Segment Start: Data section

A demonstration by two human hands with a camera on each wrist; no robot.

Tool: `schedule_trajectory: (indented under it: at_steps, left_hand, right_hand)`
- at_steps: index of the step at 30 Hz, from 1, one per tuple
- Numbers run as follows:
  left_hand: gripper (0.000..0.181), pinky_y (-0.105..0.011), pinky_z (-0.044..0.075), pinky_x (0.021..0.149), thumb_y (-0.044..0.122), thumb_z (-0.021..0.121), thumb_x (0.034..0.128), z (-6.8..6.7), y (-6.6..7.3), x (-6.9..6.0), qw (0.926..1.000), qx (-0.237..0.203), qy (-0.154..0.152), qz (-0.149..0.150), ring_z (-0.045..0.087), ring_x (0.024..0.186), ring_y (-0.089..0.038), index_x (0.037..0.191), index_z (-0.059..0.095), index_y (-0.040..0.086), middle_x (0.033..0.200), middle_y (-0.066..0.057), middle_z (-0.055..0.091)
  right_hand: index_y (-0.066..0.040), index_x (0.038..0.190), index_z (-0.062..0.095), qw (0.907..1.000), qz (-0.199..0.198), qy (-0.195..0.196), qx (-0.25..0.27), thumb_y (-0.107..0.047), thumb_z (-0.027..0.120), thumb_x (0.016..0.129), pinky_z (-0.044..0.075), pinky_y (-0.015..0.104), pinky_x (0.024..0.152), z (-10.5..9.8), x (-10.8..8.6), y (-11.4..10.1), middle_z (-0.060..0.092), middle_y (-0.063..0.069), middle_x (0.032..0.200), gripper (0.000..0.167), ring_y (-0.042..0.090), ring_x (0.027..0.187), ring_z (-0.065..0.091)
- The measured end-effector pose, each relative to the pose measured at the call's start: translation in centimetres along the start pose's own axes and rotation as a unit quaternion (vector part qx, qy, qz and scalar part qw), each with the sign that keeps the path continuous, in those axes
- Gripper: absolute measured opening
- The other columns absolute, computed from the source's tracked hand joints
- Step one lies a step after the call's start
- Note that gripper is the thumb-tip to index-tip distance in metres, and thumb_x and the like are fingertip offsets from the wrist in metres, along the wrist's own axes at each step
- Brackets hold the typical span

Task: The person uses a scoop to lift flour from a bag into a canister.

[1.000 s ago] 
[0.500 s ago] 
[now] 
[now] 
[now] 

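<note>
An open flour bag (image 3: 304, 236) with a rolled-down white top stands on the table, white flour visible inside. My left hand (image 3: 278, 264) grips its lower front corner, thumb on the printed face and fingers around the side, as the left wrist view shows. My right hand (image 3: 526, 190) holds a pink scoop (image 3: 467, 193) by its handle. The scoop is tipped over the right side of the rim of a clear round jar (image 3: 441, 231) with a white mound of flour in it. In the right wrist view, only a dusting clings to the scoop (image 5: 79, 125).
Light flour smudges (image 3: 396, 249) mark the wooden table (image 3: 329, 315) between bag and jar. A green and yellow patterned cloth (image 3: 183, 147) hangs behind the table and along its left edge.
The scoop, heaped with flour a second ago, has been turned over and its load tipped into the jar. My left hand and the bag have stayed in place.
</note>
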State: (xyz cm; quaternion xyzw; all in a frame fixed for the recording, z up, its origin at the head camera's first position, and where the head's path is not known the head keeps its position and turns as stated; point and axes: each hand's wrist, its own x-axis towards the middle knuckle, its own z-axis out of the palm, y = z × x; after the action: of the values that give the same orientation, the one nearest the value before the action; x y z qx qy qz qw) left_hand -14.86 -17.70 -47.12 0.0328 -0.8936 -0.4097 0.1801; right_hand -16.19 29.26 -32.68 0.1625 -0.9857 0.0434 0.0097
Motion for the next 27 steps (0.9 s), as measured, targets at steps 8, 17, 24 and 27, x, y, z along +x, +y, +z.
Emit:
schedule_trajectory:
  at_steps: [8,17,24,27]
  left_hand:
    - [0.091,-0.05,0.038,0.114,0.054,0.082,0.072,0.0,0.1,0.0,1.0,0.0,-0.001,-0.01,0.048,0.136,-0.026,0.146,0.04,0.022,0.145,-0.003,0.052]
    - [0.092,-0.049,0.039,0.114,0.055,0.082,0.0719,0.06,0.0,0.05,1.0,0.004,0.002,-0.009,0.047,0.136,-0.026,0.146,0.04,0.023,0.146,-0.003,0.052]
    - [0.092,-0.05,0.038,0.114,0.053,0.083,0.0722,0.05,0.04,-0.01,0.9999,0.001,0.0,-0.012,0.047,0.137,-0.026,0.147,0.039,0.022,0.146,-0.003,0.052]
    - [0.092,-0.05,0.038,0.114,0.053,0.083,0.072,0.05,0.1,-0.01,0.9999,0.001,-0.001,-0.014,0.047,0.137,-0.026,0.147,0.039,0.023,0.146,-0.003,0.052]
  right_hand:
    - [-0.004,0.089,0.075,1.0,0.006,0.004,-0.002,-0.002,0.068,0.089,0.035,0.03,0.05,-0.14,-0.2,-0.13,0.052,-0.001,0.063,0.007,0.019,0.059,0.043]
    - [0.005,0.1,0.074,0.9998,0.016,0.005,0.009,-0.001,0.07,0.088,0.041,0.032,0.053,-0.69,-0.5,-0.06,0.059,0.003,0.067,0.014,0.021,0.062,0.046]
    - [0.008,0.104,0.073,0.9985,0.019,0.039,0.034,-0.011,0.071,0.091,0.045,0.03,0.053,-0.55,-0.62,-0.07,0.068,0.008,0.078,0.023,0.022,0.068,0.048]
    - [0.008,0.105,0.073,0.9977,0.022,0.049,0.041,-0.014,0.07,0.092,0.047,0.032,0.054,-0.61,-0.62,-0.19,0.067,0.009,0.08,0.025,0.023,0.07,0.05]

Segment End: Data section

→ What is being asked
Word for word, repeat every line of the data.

→ Expected output
A demonstration by two human hands with a camera on each wrist; no robot.

Tool: `schedule_trajectory: (indented under it: at_steps, left_hand, right_hand)`
- at_steps: index of the step at 30 Hz, from 1, one per tuple
- Numbers run as follows:
  left_hand: gripper (0.000..0.181), pinky_y (-0.105..0.011), pinky_z (-0.044..0.075), pinky_x (0.021..0.149), thumb_y (-0.044..0.122), thumb_z (-0.021..0.121), thumb_x (0.034..0.128), z (-6.8..6.7), y (-6.6..7.3), x (-6.9..6.0), qw (0.926..1.000), qx (-0.237..0.203), qy (-0.154..0.152), qz (-0.149..0.150), ring_z (-0.045..0.087), ring_x (0.024..0.186), ring_y (-0.089..0.038), index_x (0.037..0.191), index_z (-0.059..0.095), index_y (-0.040..0.086), middle_x (0.033..0.200), middle_y (-0.066..0.057), middle_z (-0.055..0.091)
  right_hand: index_y (-0.066..0.040), index_x (0.038..0.190), index_z (-0.062..0.095), qw (0.907..1.000), qz (-0.199..0.198), qy (-0.195..0.196), qx (-0.25..0.27), thumb_y (-0.107..0.047), thumb_z (-0.027..0.120), thumb_x (0.016..0.129), pinky_z (-0.044..0.075), pinky_y (-0.015..0.104), pinky_x (0.024..0.152), z (-10.5..9.8), x (-10.8..8.6), y (-11.4..10.1), middle_z (-0.060..0.092), middle_y (-0.063..0.069), middle_x (0.032..0.200), gripper (0.000..0.167), ring_y (-0.042..0.090), ring_x (0.027..0.187), ring_z (-0.065..0.091)
- The measured end-effector pose, each relative to the pose measured at the call's start: translation in centimetres along the start pose's own axes and rotation as a unit quaternion (vector part qx, qy, qz and scalar part qw), each with the sign that keeps the path continuous, in those axes
- Gripper: absolute measured opening
- The other columns absolute, computed from the source's tracked hand joints
- Step one lies a step after the call's start
- Note that gripper is the thumb-tip to index-tip distance in metres, and thumb_x and the like are fingertip offsets from the wrist in metres, along the wrist's own axes at each step
- Brackets hold the typical span

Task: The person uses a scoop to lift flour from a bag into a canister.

[1.000 s ago] 
[0.500 s ago] 
[now] 
[now] 
[now] 

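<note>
An open flour bag (image 3: 304, 236) with a rolled-down white top stands on the table, white flour visible inside. My left hand (image 3: 278, 264) grips its lower front corner, thumb on the printed face and fingers around the side, as the left wrist view shows. My right hand (image 3: 526, 190) holds a pink scoop (image 3: 467, 193) by its handle. The scoop is tipped over the right side of the rim of a clear round jar (image 3: 441, 231) with a white mound of flour in it. In the right wrist view, only a dusting clings to the scoop (image 5: 79, 125).
Light flour smudges (image 3: 396, 249) mark the wooden table (image 3: 329, 315) between bag and jar. A green and yellow patterned cloth (image 3: 183, 147) hangs behind the table and along its left edge.
The scoop, heaped with flour a second ago, has been turned over and its load tipped into the jar. My left hand and the bag have stayed in place.
</note>
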State: (xyz cm; quaternion xyzw; all in a frame fixed for the recording, z up, its origin at the head camera's first position, and where the head's path is not known the head keeps its position and turns as stated; point and axes: each hand's wrist, its own x-axis towards the middle knuckle, its own z-axis out of the palm, y = z × x; after the action: of the values that give the same orientation, the one nearest the value before the action; x y z qx qy qz qw) left_hand -14.86 -17.70 -47.12 0.0328 -0.8936 -0.4097 0.1801; right_hand -16.19 29.26 -32.68 0.1625 -0.9857 0.0434 0.0097
Motion for the next 27 steps (0.9 s), as measured, targets at steps 8, 17, 24 and 27, x, y, z along +x, +y, +z.
Emit:
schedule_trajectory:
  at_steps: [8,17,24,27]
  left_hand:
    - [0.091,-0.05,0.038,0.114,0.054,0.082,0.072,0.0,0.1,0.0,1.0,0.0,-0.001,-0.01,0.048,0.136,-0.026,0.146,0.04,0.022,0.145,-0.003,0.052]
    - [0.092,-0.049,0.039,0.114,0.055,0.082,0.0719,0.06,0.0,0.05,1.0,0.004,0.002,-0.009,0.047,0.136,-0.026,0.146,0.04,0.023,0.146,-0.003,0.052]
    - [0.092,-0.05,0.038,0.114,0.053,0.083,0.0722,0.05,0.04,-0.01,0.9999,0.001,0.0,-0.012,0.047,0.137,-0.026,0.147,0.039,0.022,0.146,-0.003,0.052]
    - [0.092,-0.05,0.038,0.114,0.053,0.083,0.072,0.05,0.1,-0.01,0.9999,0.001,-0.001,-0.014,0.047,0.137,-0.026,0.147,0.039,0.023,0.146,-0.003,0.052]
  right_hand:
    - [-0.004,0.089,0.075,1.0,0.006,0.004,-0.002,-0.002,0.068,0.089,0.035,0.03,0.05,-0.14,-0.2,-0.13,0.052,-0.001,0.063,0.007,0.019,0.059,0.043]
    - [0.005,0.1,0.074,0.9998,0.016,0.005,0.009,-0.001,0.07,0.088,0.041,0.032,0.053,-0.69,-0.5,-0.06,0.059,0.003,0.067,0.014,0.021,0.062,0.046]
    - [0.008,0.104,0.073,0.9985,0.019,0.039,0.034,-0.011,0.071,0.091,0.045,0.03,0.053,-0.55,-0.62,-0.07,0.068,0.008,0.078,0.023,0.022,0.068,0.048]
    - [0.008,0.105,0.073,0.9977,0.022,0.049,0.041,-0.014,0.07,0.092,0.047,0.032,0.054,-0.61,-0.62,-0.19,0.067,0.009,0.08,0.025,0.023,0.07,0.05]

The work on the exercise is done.